For both Democrats and Republicans, there’s a huge gap between the “haves and have-nots” when it comes to their organic audiences.
On the Democratic side, human rights activist and author Qasim Rashid has the largest Facebook following thanks to a pre-existing audience from before he announced his State Senate bid. The dropoff from Rashid’s following is steep – Delegate Chris Hurst has roughly half the number of Rashid’s page likes and other Democrats have an even smaller fraction. In general, we see that most of the top Democrats on Facebook have continued to grow their followings since the June primary.
The biggest outlier across both Democratic and Republican campaigns is Senator Siobhan Dunnavant, whose campaign has managed to gain over 2,000 page likes since the June primary, although it’s worth noting that her campaign has maintained a robust paid presence on Facebook.

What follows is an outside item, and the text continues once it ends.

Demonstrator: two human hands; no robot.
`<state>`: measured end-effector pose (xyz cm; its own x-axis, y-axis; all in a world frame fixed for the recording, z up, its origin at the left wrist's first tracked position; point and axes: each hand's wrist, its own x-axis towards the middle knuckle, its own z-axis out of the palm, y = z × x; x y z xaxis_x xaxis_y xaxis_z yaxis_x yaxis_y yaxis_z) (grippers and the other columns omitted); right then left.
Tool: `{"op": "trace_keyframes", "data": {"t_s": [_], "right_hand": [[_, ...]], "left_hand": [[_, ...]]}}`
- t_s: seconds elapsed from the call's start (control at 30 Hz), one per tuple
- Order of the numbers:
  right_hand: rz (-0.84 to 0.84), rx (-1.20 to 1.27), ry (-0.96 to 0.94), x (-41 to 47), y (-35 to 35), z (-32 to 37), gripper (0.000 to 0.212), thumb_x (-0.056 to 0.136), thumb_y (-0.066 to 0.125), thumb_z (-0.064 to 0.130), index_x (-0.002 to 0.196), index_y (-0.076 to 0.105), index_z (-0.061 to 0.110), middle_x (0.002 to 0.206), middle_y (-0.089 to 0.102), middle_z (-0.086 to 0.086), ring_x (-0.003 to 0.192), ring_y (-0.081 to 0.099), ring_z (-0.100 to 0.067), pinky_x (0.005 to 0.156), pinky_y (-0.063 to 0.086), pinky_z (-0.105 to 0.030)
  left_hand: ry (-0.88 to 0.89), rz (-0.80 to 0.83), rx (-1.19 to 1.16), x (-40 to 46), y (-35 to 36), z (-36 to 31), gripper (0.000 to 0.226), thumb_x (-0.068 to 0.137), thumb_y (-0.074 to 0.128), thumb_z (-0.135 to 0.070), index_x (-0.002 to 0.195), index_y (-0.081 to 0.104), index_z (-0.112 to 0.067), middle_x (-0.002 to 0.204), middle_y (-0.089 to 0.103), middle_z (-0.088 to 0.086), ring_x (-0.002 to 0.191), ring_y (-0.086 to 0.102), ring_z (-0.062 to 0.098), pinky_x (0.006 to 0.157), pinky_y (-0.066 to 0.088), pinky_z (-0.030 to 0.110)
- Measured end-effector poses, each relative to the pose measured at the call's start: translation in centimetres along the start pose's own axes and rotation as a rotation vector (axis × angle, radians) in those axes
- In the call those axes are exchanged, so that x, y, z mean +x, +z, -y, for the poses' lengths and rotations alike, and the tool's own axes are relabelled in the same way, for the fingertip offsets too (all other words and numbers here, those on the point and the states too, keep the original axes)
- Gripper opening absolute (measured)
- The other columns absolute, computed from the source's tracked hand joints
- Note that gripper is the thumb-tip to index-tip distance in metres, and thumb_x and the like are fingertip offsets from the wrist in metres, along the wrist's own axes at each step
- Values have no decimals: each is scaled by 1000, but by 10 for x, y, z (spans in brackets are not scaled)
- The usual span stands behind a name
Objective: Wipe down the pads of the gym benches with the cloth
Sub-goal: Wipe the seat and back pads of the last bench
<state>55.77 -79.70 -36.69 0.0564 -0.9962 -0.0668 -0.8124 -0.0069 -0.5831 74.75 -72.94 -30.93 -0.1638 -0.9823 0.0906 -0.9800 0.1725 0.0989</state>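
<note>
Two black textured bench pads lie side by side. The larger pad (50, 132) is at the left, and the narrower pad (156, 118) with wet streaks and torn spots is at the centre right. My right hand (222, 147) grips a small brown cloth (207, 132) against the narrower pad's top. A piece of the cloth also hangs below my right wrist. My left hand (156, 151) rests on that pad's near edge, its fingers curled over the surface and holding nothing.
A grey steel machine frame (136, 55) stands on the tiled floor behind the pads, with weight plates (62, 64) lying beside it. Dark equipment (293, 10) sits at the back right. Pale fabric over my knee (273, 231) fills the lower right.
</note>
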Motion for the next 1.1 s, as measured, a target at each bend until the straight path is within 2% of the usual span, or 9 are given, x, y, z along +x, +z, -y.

Using CrowdTangle, a content discovery and social monitoring platform, we compiled data on House of Delegates and State Senate campaigns to see whether or not campaigns can grow their organic audiences through organic content alone. We found that while it may be possible for campaigns to grow their Facebook followings from organic content alone, it’s tough to do quickly, especially for candidates without large pre-existing followings.
This scatterplot looks at how often House of Delegates and State Senate campaigns posted on Facebook between the primary and June 6th (in terms of average posts per day) and compared it to the post-primary growth of their pages to see whether more organic engagement leads to a bigger audience.
While there is a small, loose correlation between posting more on Facebook and page growth, simply engaging through organic content isn’t enough to grow quickly. And for first-time candidates running without a pre-existing following, growing quickly is key for building a following large enough to be leveraged for votes, donations, and volunteer shifts.
We highlighted the top three campaigns in terms of page growth and all of them have had at least some form of paid presence on Facebook since the June primary. In general, the candidates with the largest page growth had either a paid presence, a large pre-existing following, or a viral/controversial moment. Most campaigns don’t come in with a pre-existing following and aren’t able to capture a viral moment, so paid advertising is the most viable option for most campaigns to grow their social media following.